Under 18 U.S.C. § 924 (e)(2)(B)(i) and (ii), a violent felony is defined as any crime
punishable by imprisonment for a term exceeding one year….that (i) “has an element the use,
attempted use, or threatened use of physical force against the person of another”, or (ii)
…otherwise involves conduct that presents a serious potential risk of physical injury to
another…” It is clear that under Maryland law the offense of robbery involves the taking of
personal property from another by fear, force, intimidation, threat and risk of physical injury to
another. Attempting to rob is no less violent as the attempted use or threatened use of physical
force to take personal property of another constitutes the same elements of robbery with the
exception of the consummation of the intended act, merely, because of the presence of some
circumstance(s) which thwarts this “dangerously close to completion act” from being successful.
The Court agrees with the Government and has no doubt that Petitioner’s attempted robbery
conviction meets the definition of a violent felony under 18 U.S.C. § 924 (e)(2)(B)(i) and (ii).

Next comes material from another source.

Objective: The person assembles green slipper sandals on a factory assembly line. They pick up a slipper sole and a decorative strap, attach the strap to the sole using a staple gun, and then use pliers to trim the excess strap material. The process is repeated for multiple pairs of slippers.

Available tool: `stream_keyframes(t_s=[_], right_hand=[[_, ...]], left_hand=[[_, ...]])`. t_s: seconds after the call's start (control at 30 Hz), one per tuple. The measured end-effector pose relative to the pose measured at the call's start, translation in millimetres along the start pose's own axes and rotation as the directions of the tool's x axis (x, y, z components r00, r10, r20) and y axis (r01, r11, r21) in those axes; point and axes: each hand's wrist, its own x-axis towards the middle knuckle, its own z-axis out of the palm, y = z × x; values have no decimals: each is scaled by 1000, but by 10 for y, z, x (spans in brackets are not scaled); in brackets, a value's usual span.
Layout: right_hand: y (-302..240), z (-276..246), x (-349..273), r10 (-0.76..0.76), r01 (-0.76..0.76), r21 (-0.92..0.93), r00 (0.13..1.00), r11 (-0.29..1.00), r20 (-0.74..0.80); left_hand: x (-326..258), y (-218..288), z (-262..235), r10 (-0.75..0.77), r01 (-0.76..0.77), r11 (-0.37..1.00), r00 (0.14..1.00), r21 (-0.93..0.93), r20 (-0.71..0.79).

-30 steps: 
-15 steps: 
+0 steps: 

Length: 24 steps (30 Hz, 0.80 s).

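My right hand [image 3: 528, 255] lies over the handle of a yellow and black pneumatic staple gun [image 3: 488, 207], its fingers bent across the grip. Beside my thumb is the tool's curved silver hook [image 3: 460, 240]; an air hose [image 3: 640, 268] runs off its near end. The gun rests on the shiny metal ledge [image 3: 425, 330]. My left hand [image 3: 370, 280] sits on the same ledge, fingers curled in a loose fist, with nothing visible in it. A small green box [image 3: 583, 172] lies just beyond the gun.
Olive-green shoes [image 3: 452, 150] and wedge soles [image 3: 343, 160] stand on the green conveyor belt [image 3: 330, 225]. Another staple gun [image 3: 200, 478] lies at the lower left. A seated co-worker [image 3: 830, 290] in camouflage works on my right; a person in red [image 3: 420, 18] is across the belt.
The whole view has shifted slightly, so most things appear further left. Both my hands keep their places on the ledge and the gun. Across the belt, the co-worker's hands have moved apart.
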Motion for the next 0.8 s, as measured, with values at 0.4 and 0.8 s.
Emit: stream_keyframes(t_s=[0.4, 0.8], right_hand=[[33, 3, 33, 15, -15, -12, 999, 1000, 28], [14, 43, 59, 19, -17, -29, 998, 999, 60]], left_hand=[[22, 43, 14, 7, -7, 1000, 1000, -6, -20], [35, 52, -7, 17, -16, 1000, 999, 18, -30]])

Even if there were some doubt, ambiguity or uncertainly with respect to the offense of attempted
robbery under Maryland law (though the court has no doubt), a review of the state plea transcript
(see Exhibit I attached to the Government’s response) if the Court were to employ the modified
categorical approach would lead to the same conclusion.
The transcript of the November 10, 2005 plea proceedings (pages 12-15) before the
Honorable Sheila R. Tillerson-Adams, Associate Judge of the Prince George’s County (Md)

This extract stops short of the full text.